3. Exposition du problème : présentation de la difficulté conceptuelle qui justifie la mise en œuvre d’une réflexion philosophique.
4. Formulation de la question : formulation de la question qui sera traitée dans la dissertation et va servir d’axe directeur, d’angle d’attaque, pour affronter le problème posé.
5. Exposition des enjeux de la problématique : expliquer les enjeux de la question choisie, en quoi la réponse apportée modifiera la compréhension du problème. (Facultatif)
6. Annonce de la méthode: présentation de la démarche qui va être mise en oeuvre pour répondre à la question. Cette présentation recoupe l’annonce du plan (des parties du développement). Il ne s’agit pas d’énoncer les thèses qui vont être défendues, mais les interrogations qui vont guider les moments successifs du raisonnement.

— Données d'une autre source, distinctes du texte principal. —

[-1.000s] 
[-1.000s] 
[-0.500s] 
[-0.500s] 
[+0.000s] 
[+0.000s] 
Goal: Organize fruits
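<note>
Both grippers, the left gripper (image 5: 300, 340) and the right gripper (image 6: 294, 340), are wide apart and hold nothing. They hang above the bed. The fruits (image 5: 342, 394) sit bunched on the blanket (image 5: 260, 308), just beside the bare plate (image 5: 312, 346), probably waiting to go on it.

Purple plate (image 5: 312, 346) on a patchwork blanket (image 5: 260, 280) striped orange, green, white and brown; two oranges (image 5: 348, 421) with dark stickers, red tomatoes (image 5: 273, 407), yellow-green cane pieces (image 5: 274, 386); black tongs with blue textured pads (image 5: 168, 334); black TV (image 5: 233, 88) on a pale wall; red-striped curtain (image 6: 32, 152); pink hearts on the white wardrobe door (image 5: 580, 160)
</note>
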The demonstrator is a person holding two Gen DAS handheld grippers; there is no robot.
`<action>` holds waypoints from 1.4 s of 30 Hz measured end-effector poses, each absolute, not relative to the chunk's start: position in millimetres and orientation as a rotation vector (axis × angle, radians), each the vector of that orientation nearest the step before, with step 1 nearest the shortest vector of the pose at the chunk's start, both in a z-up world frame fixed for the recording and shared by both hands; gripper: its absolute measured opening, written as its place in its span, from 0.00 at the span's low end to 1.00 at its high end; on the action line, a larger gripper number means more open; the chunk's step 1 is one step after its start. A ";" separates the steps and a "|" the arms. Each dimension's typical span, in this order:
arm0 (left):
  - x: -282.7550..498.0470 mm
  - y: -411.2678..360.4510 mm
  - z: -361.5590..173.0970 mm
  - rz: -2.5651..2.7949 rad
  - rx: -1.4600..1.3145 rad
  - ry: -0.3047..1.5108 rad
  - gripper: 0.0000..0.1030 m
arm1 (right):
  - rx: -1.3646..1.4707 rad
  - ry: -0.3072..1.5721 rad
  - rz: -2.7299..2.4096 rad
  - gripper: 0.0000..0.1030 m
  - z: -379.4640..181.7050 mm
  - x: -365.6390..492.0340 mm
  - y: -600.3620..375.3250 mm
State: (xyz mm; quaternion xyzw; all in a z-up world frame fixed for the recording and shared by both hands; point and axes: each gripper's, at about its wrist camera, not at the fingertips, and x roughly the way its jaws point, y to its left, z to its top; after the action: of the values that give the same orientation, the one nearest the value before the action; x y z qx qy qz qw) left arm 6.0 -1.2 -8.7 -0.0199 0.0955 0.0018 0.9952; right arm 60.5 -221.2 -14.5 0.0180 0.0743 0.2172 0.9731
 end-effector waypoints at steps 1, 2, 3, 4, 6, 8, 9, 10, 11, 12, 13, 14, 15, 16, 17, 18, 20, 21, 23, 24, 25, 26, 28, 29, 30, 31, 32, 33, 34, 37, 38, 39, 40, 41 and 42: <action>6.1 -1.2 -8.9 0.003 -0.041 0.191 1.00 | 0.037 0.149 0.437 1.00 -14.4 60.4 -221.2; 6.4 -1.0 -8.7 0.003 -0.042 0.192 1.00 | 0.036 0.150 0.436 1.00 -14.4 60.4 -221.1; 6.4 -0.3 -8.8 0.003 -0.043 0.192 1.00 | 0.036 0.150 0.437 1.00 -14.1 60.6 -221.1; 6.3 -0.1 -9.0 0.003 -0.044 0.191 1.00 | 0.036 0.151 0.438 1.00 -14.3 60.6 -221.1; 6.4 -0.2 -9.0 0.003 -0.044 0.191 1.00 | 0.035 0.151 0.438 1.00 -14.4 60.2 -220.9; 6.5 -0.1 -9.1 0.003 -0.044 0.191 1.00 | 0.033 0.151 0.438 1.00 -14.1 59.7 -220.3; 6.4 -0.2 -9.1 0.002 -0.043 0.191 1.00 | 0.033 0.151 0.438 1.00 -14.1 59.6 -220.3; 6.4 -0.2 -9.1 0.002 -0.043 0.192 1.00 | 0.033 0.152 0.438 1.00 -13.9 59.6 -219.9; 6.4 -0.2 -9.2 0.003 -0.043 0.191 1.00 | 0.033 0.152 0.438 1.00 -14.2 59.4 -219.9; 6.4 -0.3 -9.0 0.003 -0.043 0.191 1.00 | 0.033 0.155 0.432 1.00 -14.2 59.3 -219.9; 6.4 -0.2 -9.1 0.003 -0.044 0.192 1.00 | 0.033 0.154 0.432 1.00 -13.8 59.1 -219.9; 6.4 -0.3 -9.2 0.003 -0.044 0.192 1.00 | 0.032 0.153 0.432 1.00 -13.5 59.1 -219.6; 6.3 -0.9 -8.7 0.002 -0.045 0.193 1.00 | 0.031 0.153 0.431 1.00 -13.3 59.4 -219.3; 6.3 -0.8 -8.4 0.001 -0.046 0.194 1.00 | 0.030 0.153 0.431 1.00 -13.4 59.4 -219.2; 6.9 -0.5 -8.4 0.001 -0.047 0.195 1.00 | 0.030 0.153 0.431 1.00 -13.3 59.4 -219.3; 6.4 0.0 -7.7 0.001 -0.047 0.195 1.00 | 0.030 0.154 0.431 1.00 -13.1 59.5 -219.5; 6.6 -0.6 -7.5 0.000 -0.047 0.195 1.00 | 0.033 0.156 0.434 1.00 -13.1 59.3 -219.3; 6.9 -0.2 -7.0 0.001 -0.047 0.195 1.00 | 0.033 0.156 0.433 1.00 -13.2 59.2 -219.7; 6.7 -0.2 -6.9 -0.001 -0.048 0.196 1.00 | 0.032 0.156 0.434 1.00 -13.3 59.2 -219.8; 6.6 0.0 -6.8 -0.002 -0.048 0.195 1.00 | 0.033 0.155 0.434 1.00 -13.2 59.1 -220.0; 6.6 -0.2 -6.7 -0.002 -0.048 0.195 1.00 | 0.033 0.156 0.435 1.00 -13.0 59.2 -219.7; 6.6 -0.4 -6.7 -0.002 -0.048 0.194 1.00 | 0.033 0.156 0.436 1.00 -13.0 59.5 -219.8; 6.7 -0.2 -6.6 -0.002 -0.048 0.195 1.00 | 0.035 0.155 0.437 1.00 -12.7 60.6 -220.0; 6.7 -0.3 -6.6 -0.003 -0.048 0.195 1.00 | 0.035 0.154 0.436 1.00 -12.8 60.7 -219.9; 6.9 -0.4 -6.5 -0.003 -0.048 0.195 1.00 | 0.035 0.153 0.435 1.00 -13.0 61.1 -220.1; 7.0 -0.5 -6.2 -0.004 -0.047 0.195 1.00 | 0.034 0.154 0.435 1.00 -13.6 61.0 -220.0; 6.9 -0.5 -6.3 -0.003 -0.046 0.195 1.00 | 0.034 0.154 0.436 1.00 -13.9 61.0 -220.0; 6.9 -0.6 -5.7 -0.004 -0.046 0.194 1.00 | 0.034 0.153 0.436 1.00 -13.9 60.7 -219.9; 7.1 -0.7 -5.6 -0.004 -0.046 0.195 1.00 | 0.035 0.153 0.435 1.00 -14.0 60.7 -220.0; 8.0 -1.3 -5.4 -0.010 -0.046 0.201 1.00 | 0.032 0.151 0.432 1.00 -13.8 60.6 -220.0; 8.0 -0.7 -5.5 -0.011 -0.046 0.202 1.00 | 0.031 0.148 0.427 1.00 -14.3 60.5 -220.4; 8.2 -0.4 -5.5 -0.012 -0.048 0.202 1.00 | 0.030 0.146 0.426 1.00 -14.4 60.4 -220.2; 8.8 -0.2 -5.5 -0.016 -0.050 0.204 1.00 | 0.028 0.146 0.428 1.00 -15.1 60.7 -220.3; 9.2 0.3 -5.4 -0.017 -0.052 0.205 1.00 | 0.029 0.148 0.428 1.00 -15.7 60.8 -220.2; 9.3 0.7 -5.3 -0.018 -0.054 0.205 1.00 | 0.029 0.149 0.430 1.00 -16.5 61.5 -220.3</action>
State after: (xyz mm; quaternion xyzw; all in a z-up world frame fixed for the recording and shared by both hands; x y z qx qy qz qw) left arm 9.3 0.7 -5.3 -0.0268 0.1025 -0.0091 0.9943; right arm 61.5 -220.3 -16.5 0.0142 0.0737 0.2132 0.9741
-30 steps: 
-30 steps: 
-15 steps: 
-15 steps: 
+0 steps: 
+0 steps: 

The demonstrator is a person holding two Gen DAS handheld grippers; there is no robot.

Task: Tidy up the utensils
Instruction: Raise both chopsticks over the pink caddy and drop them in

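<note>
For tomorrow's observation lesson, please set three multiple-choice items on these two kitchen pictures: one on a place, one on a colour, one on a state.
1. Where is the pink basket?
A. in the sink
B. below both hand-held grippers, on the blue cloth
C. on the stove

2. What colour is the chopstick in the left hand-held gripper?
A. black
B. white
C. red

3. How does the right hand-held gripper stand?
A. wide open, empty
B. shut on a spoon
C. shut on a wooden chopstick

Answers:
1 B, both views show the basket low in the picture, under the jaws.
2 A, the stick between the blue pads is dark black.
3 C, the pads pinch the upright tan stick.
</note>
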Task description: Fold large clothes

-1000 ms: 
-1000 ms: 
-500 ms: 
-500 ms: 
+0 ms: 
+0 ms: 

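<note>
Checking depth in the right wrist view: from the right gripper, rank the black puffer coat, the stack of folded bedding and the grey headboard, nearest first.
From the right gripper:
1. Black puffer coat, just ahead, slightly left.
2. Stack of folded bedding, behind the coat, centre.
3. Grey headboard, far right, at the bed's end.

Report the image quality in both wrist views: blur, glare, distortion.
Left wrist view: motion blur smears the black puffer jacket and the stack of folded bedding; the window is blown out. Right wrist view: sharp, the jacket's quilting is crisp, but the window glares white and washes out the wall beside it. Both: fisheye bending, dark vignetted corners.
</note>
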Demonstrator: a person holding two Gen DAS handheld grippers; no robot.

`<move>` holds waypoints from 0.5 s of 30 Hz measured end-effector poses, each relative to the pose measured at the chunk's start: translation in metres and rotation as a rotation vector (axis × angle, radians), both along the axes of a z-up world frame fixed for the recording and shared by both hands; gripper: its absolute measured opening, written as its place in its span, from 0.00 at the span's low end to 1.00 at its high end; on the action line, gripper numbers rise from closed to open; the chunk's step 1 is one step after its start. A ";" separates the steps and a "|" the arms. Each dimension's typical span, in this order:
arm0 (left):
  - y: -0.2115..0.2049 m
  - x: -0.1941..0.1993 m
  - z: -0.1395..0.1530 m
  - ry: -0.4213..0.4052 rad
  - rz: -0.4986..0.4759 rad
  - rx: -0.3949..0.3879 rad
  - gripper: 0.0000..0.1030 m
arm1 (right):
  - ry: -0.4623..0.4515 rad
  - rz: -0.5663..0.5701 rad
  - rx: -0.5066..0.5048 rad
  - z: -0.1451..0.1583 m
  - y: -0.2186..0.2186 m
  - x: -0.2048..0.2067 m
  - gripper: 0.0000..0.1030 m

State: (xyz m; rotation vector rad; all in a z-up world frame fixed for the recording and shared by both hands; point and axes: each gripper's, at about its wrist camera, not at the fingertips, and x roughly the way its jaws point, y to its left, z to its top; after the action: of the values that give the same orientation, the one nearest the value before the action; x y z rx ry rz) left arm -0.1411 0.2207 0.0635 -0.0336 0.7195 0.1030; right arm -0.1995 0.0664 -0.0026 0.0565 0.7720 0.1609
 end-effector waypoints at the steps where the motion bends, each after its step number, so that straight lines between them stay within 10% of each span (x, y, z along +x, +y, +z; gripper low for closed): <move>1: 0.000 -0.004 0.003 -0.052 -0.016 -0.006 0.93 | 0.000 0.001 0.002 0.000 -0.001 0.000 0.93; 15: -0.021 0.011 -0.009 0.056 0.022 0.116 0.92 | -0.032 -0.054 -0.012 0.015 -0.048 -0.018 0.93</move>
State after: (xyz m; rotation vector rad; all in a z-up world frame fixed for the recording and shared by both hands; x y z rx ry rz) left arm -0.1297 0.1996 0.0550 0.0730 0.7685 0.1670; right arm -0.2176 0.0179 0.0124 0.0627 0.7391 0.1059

Organisation du développement

Le développement d’une dissertation est constitué de plusieurs parties (entre deux et quatre) elles-mêmes composées de plusieurs paragraphes (idem). Parties et paragraphes sont reliés entre eux par des transitions. Il n’y a jamais LE bon plan : différents types de plans peuvent être suivis, l’important est que le plan traduise la structure argumentative de la réflexion proposée. Il doit manifester la structure d’une démonstration continue au sein de laquelle les arguments s’enchaînent selon un ordre nécessaire. Faire un plan simple et clair, facilement compréhensible.

Quelques types de plan à éviter :
Il faut absolument éviter le plan I) Thèse ; II) Antithèse ; III) Synthèse, qui consiste à présenter deux points de vue apparemment vrais et contradictoires, avant de trouver une solution pour les concilier. La phase Thèse/Antithèse correspond en gros à l’exposition du problème en introduction (mais attention : le problème ne doit pas être une contradiction logique, « type A et non-A »). Tout votre développement doit être consacré à la synthèse (sortir du problème).
Il faut absolument éviter le plan chronologique. Type I) Platon ; II) Descartes ; III) Kant.
Il faut absolument éviter le plan où chaque partie est construite autour d’un auteur ou d’un texte et pas autour d’une sous-question. La dissertation est un travail d’argumentation nourri par la lecture des philosophes, et non un travail d’histoire de la philosophie ou d’exposition de doctrines.
Il faut absolument éviter le plan construit en réunissant des thèses hétéroclites par bouquets plus ou moins thématiques. Une dissertation n’est pas un catalogue de nombreuses thèses, c’est la mise à l’épreuve ordonnée et systématique de quelques thèses.
Il vaut mieux éviter le plan où chaque partie est consacrée à un sens particulier de la notion principale : le risque est d’avoir trois mini-dissertations juxtaposées sans unité. Ou alors il faut justifier ce découpage par un principe d’enchaînement logique non arbitraire.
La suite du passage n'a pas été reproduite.